A segunda envolve risco a terceiros. A recusa de tratamento de doença transmissível que exponha a população ao contágio recebe tratamento diferente, justamente porque a decisão deixa de ser apenas individual.
A terceira diz respeito à gestante, situação em que a resolução prevê a análise sob a perspectiva do binômio mãe-feto tema sensível e que, inclusive, teve dispositivos discutidos judicialmente. Por isso, diante de uma gestante, redobre o cuidado com o registro e acione apoio institucional.
Em todas essas exceções, a regra de ouro é a mesma: documente não só o que você fez, mas por que a recusa não pôde ser acatada. A motivação clínica é o que sustenta a decisão de seguir adiante.
Modelo simples e objetivo de evolução
Como prometido, aqui está um modelo enxuto que você pode adaptar à realidade da sua unidade. Trate-o como esqueleto, não como camisa de força:
“Paciente [nome], [idade], consciente, orientado e capaz de decidir. Indicado [conduta específica: exame / medicação / internação / procedimento] por [motivo clínico]. Explicados de forma clara os riscos da não realização ([listar os principais riscos]), os benefícios do tratamento proposto e as alternativas disponíveis. Paciente refere compreender as informações e manifesta recusa, declarando que assume a responsabilidade pela decisão. Orientado a retornar imediatamente em caso de [sinais de alarme]. Recusa formalizada em termo próprio, assinado pelo paciente e por duas testemunhas. [Quando aplicável: comunicado ao diretor técnico.] Registro às [hora].”
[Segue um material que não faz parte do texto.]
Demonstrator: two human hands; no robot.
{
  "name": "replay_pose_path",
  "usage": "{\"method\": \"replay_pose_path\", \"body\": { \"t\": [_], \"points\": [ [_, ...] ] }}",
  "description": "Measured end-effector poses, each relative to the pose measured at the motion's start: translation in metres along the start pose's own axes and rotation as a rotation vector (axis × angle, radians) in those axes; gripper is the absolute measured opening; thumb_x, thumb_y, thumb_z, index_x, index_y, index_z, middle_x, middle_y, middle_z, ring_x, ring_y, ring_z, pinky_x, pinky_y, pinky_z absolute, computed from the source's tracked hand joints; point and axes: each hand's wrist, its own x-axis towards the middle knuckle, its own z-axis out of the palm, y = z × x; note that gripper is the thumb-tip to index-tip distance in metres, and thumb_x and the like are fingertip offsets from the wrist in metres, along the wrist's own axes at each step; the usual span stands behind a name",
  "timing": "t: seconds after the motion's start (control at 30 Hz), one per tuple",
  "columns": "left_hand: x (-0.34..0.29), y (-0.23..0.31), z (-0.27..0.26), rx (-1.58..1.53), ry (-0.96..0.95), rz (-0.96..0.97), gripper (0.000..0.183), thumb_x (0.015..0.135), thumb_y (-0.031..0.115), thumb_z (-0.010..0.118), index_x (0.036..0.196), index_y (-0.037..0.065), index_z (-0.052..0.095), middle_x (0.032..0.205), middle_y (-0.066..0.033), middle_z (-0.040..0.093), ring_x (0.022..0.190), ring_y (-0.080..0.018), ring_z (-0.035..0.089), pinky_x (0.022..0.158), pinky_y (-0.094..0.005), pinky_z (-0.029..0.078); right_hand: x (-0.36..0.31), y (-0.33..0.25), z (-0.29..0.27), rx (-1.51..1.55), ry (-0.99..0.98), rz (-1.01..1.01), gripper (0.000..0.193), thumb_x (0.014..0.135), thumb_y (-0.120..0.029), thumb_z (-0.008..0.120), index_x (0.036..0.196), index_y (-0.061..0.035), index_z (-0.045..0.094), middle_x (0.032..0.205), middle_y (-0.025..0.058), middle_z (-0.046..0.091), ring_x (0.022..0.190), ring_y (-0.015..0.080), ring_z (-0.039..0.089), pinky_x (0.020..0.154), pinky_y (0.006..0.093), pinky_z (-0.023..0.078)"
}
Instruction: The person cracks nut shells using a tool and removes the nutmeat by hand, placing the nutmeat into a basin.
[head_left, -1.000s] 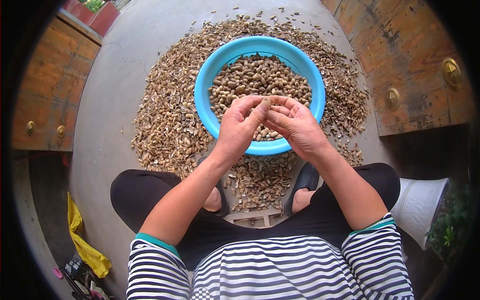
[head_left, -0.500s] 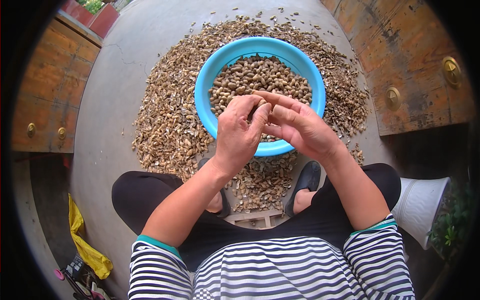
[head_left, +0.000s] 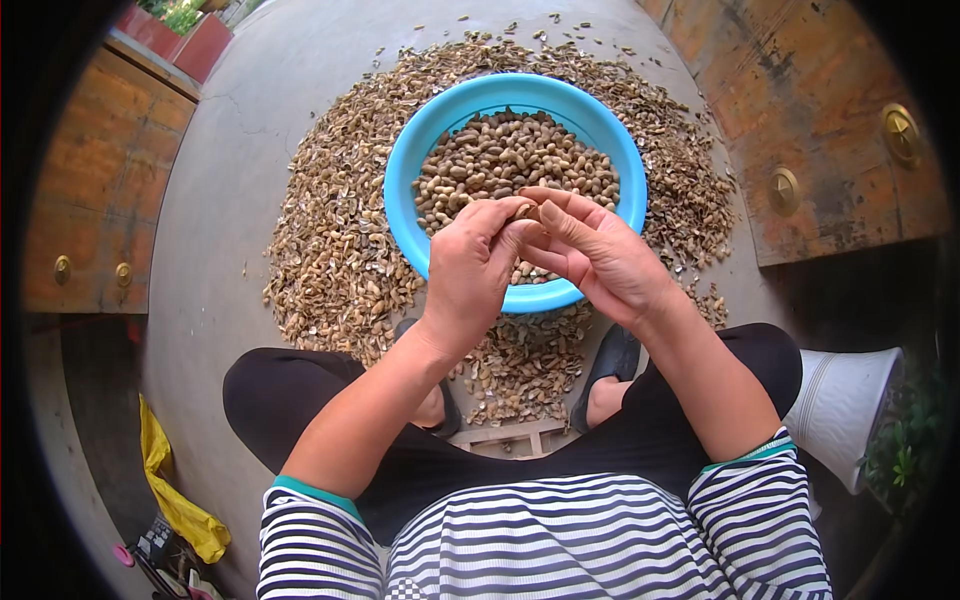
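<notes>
My left hand (head_left: pixel 467 268) is closed in a pinch, with thumb and forefinger on a brown peanut (head_left: pixel 530 212). From the other side my right hand (head_left: pixel 622 262) meets it, its thumb pressed near the peanut and its fingers curved beneath; most of the nut is hidden between the fingertips. Both hands hover over the near part of a round blue basin (head_left: pixel 398 190). Inside it lies a heap of unshelled peanuts (head_left: pixel 515 155), and some paler nuts show below my hands.
Broken peanut shells (head_left: pixel 335 235) spread around the basin on the concrete floor (head_left: pixel 215 220). Wooden doors with brass studs stand left (head_left: pixel 100 190) and right (head_left: pixel 800 120). A white pot (head_left: pixel 840 410) is by my right knee, a yellow bag (head_left: pixel 180 500) at the lower left.
My hands have shifted slightly, and the right thumb has moved in against the peanut at the left fingertips. More of the peanut's brown shell now shows.
</notes>
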Motion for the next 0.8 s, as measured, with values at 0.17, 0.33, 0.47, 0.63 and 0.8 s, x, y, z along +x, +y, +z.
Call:
{"method": "replay_pose_path", "body": {
  "t": [0.17,0.33,0.47,0.63,0.8],
  "points": [
    [0.001,0.001,-0.001,-0.088,-0.111,-0.099,0.017,0.086,0.006,0.056,0.100,-0.001,0.064,0.082,-0.0130,0.063,0.075,-0.0217,0.062,0.067,-0.0305,0.049,0.000,0.007,-0.004,-0.114,0.126,-0.027,0.029,0.089,-0.019,0.062,0.110,0.0008,0.056,0.100,0.0082,0.063,0.093,0.0157,0.062,0.085,0.0341,0.053],
    [0.000,0.001,0.003,-0.392,-0.146,-0.371,0.017,0.090,0.009,0.053,0.095,-0.004,0.064,0.079,-0.0068,0.065,0.073,-0.0134,0.061,0.066,-0.0273,0.048,0.002,0.016,-0.004,-0.151,0.193,-0.082,0.021,0.088,-0.015,0.062,0.101,0.0020,0.061,0.093,0.0090,0.065,0.085,0.0165,0.065,0.079,0.0324,0.056],
    [-0.002,-0.007,0.006,-0.697,-0.098,-0.582,0.020,0.092,0.011,0.052,0.089,-0.004,0.065,0.077,-0.0026,0.064,0.067,-0.0074,0.054,0.060,-0.0229,0.043,0.004,0.022,0.001,-0.230,0.299,-0.156,0.016,0.087,-0.009,0.061,0.093,0.0057,0.061,0.088,0.0112,0.065,0.079,0.0181,0.066,0.072,0.0298,0.057],
    [-0.006,-0.019,0.016,-0.752,-0.043,-0.683,0.020,0.092,0.012,0.053,0.089,-0.002,0.065,0.075,-0.0020,0.063,0.062,-0.0054,0.050,0.057,-0.0206,0.039,0.005,0.028,0.004,-0.259,0.352,-0.174,0.015,0.086,-0.007,0.061,0.092,0.0074,0.061,0.087,0.0115,0.065,0.075,0.0171,0.066,0.069,0.0273,0.057],
    [-0.006,-0.013,0.020,-0.806,0.016,-0.773,0.020,0.093,0.013,0.053,0.088,-0.001,0.066,0.075,-0.0028,0.064,0.061,-0.0061,0.051,0.055,-0.0215,0.039,0.005,0.033,0.002,-0.265,0.407,-0.184,0.016,0.086,-0.007,0.060,0.092,0.0082,0.061,0.087,0.0120,0.065,0.073,0.0162,0.065,0.067,0.0258,0.057]
  ]
}}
Esse modelo cobre, em poucas linhas, todos os elementos que um registro de recusa precisa ter: identificação, conduta indicada, esclarecimento, manifestação do paciente, orientação de retorno, formalização e horário. Adapte o vocabulário à sua especialidade, mas não suprima nenhum desses blocos.
Erros comuns que invalidam o registro
Para fechar, vale listar as armadilhas que transformam um bom atendimento em um registro frágil. Primeiro, o registro lacônico “recusou alta” ou “não quis internar”, sem mais nada. Segundo, a ausência do esclarecimento: registrar a recusa, mas não o que foi explicado. Terceiro, a falta de horário em quadros tempo-dependentes. Quarto, anotar de forma genérica “tratamento”, sem nomear a conduta recusada. E, por fim, deixar de identificar quem decidiu quando o paciente não tinha capacidade plena.
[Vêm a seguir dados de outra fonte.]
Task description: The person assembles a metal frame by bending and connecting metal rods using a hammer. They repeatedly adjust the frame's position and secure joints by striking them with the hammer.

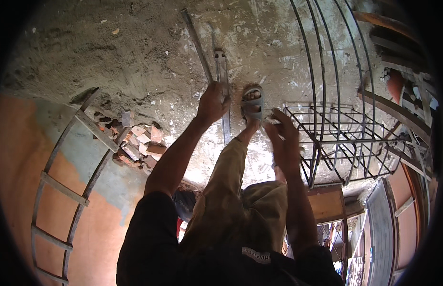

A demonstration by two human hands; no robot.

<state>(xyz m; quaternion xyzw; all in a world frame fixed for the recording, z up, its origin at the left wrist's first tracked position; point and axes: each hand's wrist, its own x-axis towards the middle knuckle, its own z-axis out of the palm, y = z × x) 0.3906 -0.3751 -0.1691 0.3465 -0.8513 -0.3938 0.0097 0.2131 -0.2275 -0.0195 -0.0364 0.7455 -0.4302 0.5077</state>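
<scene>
My left hand (213,103) is closed around the lower end of a long, narrow dark bar (196,45), which slants up and to the left over the ground. Just beside that hand, a pale straight bar (221,71) with two dark holes near its far end lies on the ground, partly hidden by the hand. My right hand (284,143) is raised in front of my right leg, its fingers bent and apart and slightly blurred. I see nothing held in it. A grey sandal (253,102) on my foot shows between the two hands.
A rebar cage (340,138) with long bars (321,52) stands close to my right hand. Broken bricks (140,143) are heaped on the left by a wooden ladder (64,186) along the painted wall (104,229). Timber planks (397,109) lie at the far right.
</scene>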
Evitar esses cinco erros já coloca o seu registro acima da média. A boa documentação não exige mais tempo exige método. E método, diferentemente de sorte, você pode treinar até virar automático.
Conclusão
Registrar a recusa de tratamento no prontuário não é burocracia: é a tradução, em palavras, do respeito à autonomia do paciente e da proteção da sua própria conduta como médico. Quando você domina o passo a passo, conhece as exceções e tem um modelo de evolução na ponta dos dedos, a recusa deixa de ser um momento de insegurança e passa a ser apenas mais uma situação que você sabe conduzir.
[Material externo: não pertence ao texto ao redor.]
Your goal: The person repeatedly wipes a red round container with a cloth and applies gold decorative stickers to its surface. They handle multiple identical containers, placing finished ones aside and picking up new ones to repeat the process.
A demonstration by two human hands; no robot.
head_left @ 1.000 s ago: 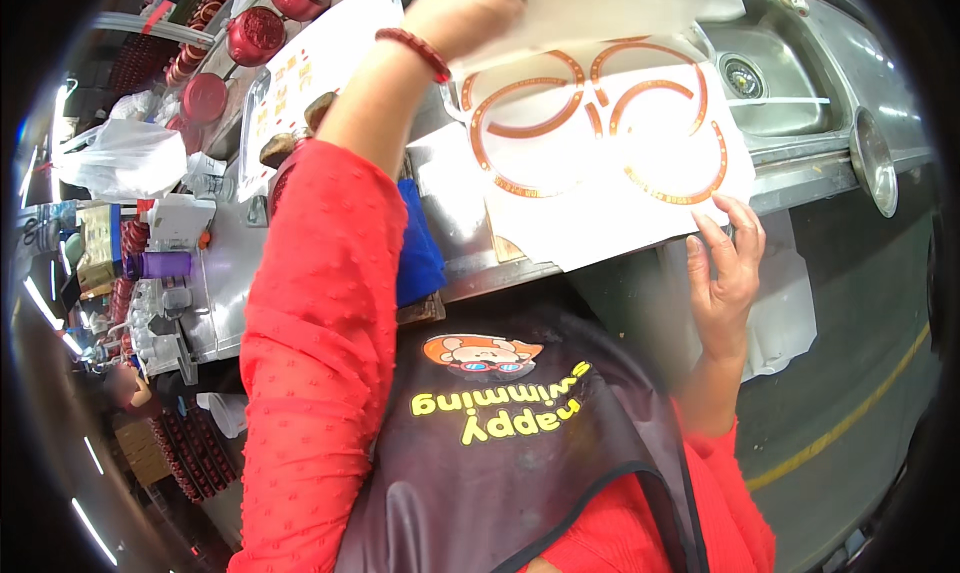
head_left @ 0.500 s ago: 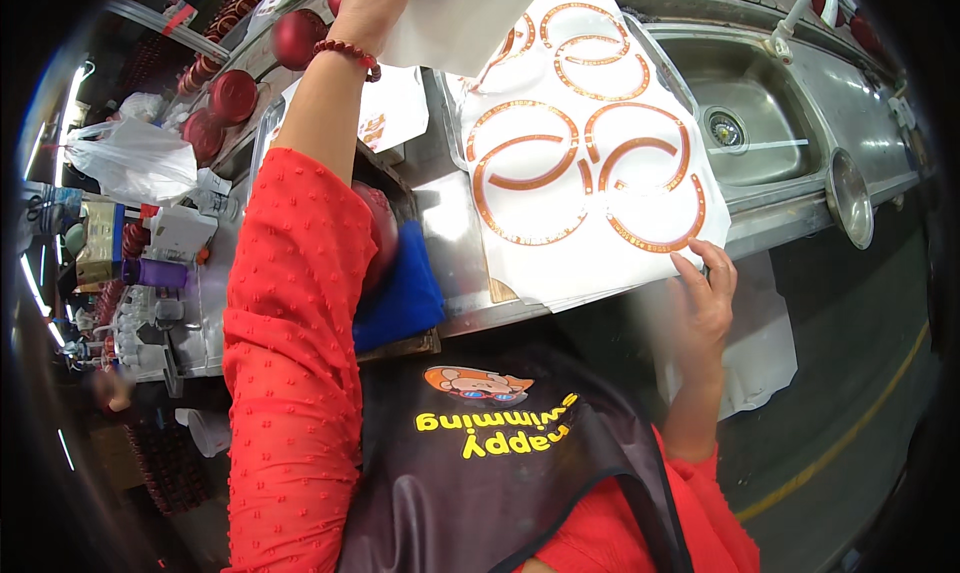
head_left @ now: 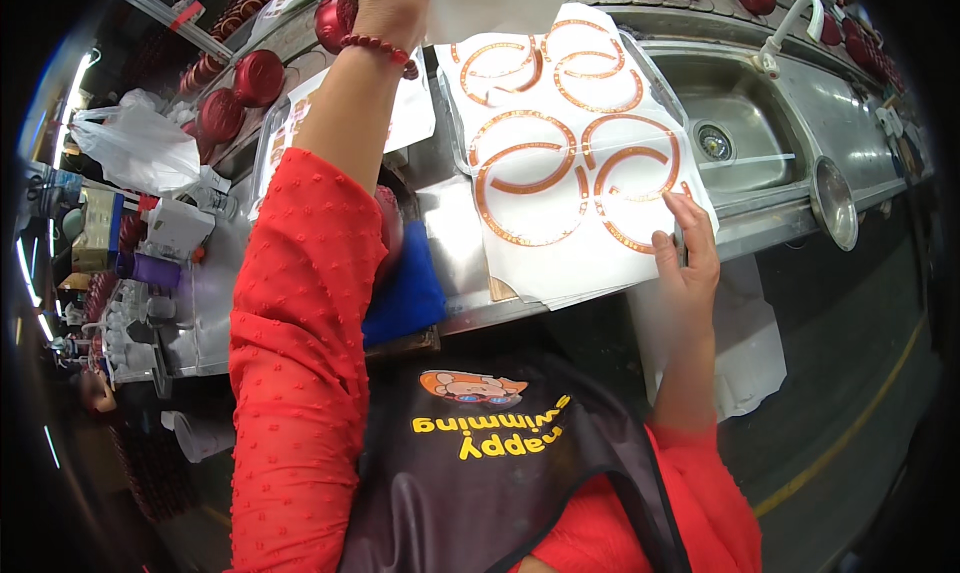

A medicina pública brasileira precisa de profissionais que cuidem com técnica e se protejam com método. E tudo começa por uma anotação bem-feita.
Este conteúdo tem caráter educativo e informativo e não substitui a consulta às normas oficiais do Conselho Federal de Medicina, do Conselho Regional de Medicina da Bahia (CREMEB) e à orientação jurídica individualizada. Sempre verifique a versão vigente das resoluções citadas.